Macquarie and CLSA experts are not alone in their reverence for the phases of the moon.

Another paper, Technical Analysis of Stocks&Commodities, "Reality or Madness?" - is written directly by professional stock market participant Ivan Krutny.

To test the assumption that prices of silver, wheat, corn and soybeans rise during a full moon and fall during a new moon, he conducted his research using a trading program. His work points out that a full moon can be a good indicator for selling because, in his opinion, a full moon often appears on the eve of sharp drops in the S&P 500 index, a fact confirmed by the system for the NYFE index as well.

Of works noteworthy, also note the work of Todd Lofton (1974) who argued that short-term price movements occur with a certain regularity in relation to the phases of the moon and that, in fact, the exchange-traded commodities chosen to watch (silver, wheat, cocoa and sugar) show a strange tendency to form an upward market after a full moon and a downward market after a new moon.

The Encyclopaedia of Trading Strategies by Jeffrey Owen Katz, Donna L. McCormick has an entire section on trading by astrological signals for entry and exit, lunar and solar cycles with tables, charts.

"In a previous study (Katz, McCormick, June 1997) we found that it is possible to trade profitably in the NYFE market using lunar cycles. From 1990 to 1997, a simple system based on lunar cycles generated $75,550 in profits. Out of 170 trades 60% were profitable. The average profit per trade was $444.41 and the total profit was 365% (not year-on-year). Long positions were more profitable than short positions (520% compared to -37%). Signals often predicted pivot points to the exact day...

The trading rules are simple. If L1 days ago was a full moon, you should buy. If L1 days ago there was a new moon, then you should sell. The number of days (L1) is a delay factor. If L1=0, you should buy the day after the night of the full moon, if L1=1, you should buy the day after the night of the full moon. If L1=2, you should buy two days after the night of the full moon and so on. Similarly, sales are carried out in the same way. "

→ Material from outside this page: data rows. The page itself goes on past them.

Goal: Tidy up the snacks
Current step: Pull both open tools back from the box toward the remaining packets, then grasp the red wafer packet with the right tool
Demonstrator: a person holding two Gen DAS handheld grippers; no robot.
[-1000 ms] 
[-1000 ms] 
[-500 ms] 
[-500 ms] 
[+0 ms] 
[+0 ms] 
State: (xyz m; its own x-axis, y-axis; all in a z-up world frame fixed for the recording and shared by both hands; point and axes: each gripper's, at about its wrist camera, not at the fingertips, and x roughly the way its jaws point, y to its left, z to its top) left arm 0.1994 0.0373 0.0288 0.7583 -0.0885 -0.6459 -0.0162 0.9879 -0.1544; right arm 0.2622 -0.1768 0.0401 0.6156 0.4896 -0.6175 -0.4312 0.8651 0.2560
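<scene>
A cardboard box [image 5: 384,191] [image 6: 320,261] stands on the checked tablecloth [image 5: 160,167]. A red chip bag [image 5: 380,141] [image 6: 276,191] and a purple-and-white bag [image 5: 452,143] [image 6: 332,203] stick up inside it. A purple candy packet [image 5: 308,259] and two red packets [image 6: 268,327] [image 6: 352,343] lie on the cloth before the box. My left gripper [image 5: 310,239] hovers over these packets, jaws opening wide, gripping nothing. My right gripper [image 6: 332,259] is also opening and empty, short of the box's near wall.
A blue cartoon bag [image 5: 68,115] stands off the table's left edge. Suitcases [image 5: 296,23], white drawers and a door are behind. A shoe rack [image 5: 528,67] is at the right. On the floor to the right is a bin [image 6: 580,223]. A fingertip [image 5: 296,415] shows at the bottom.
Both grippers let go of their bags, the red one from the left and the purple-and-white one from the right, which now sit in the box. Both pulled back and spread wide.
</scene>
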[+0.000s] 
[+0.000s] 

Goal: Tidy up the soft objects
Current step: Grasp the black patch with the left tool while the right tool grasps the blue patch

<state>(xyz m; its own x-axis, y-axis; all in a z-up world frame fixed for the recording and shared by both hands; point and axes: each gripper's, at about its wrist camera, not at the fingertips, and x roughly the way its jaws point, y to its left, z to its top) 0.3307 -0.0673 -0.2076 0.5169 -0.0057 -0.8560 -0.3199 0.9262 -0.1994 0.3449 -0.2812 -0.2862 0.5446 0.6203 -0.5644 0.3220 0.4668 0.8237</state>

The Bank of Scotland has generally published a study on its website on the correlation between lunar phases and financial market behaviour, suggesting medium- and long-term investment strategies that can significantly increase investor returns.

In a nutshell, the idea is to buy indexes on the day of the new moon, hold them until the full moon (usually 14-15 days), and then sell the indexes on the day of the full moon, and invest the resulting amount again on the next moon cycle.

Thus we see that econometric models and trading systems were used in the study of the connection of the moon and the stock market, and the conclusions are very similar by different methods.

But indexes are indexes and we don't know how the moon can influence them, but investors are people and they are surely influenced by the lunar cycles.

The influence of lunar cycles on investors' behaviour has also been studied many times.
 
Server Muradasilov:

You'll get your nuts in a jiffy...
 
Lesorub:
You'll get your nuts in a jiffy...
There's no one here today.) Even Ishimka isn't answering his greeting. Maybe he's moonwalking.
 
USD JPY - performing well today
 
Today is the third day of the new moon. I'm going to go sell everything :)
 
Server Muradasilov:
Stock market analysts have discovered the dependence of stock market indices on the mood of their wives on lunar you-know-what cycles


The impact of lunar cycles on investor behaviour has also been studied repeatedly.
 
Александр Михайлович:
Today is the third day of the new moon. I'm going to sell everything :)
That's right, sell both the dollar and the euro)))
 
new-rena:
Set your MA on the median of the price with a period of 1 and use it to look at the corners.
Don't swear in front of the children!